EXERCISE AIM:
Could every line of the data be copied out once more, exactly?

DATA SECTION:
○ ○ ○ ○ ○
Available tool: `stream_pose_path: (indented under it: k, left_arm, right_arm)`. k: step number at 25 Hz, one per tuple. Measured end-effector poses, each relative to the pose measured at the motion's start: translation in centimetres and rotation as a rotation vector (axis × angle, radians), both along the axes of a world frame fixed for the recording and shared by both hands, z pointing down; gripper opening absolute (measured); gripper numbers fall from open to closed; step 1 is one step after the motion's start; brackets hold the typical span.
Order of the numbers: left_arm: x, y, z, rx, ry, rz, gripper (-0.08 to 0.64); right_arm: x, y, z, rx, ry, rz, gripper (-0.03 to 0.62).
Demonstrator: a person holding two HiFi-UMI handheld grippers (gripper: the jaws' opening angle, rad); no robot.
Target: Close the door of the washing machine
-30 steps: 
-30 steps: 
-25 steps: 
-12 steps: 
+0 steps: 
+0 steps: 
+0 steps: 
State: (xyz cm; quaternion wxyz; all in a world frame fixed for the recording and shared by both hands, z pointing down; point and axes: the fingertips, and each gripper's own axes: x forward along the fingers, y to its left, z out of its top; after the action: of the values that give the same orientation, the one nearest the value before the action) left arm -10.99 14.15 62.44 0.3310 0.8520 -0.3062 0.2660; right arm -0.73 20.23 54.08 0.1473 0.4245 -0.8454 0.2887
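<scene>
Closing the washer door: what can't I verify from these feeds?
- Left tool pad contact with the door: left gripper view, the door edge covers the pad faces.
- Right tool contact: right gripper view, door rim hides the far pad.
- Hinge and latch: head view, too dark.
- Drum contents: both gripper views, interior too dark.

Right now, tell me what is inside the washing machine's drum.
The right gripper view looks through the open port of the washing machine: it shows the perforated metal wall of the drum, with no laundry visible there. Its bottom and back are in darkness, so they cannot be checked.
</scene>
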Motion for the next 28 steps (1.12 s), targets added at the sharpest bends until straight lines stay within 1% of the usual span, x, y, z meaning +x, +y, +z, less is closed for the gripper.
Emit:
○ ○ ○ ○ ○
RESULT OF THE EXERCISE:
Available tool: `stream_pose_path: (indented under it: k, left_arm, right_arm)`. k: step number at 25 Hz, one per tuple. Measured end-effector poses, each relative to the pose measured at the motion's start: translation in centimetres and rotation as a rotation vector (axis × angle, radians), both along the axes of a world frame fixed for the recording and shared by both hands, z pointing down; gripper opening absolute (measured); gripper numbers fall from open to closed; step 1 is one step after the motion's start; brackets hold the typical span.
Order of the numbers: left_arm: x, y, z, rx, ry, rz, gripper (-0.08 to 0.64); right_arm: x, y, z, rx, ry, rz, gripper (-0.03 to 0.62).
Demonstrator: a person holding two HiFi-UMI handheld grippers (gripper: the jaws' opening angle, rad); no robot.
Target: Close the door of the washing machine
-30 steps: 
-30 steps: 
-25 steps: 
-12 steps: 
+0 steps: 
+0 steps: 
+0 steps: 
State: (xyz cm; quaternion wxyz; all in a world frame fixed for the recording and shared by both hands, z pointing down; point and axes: the fingertips, and each gripper's own axes: x forward along the fingers, y to its left, z out of its top; after the action: of the values that give the same orientation, the one nearest the value before the action) left arm -10.99 14.15 62.44 0.3310 0.8520 -0.3062 0.2660; right arm -0.73 20.23 54.08 0.1473 0.4245 -0.8454 0.2887
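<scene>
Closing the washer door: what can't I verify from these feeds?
- Left tool pad contact with the door: left gripper view, the door edge covers the pad faces.
- Right tool contact: right gripper view, door rim hides the far pad.
- Hinge and latch: head view, too dark.
- Drum contents: both gripper views, interior too dark.

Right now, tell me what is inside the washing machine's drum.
The right gripper view looks through the open port of the washing machine: it shows the perforated metal wall of the drum, with no laundry visible there. Its bottom and back are in darkness, so they cannot be checked.
</scene>
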Motion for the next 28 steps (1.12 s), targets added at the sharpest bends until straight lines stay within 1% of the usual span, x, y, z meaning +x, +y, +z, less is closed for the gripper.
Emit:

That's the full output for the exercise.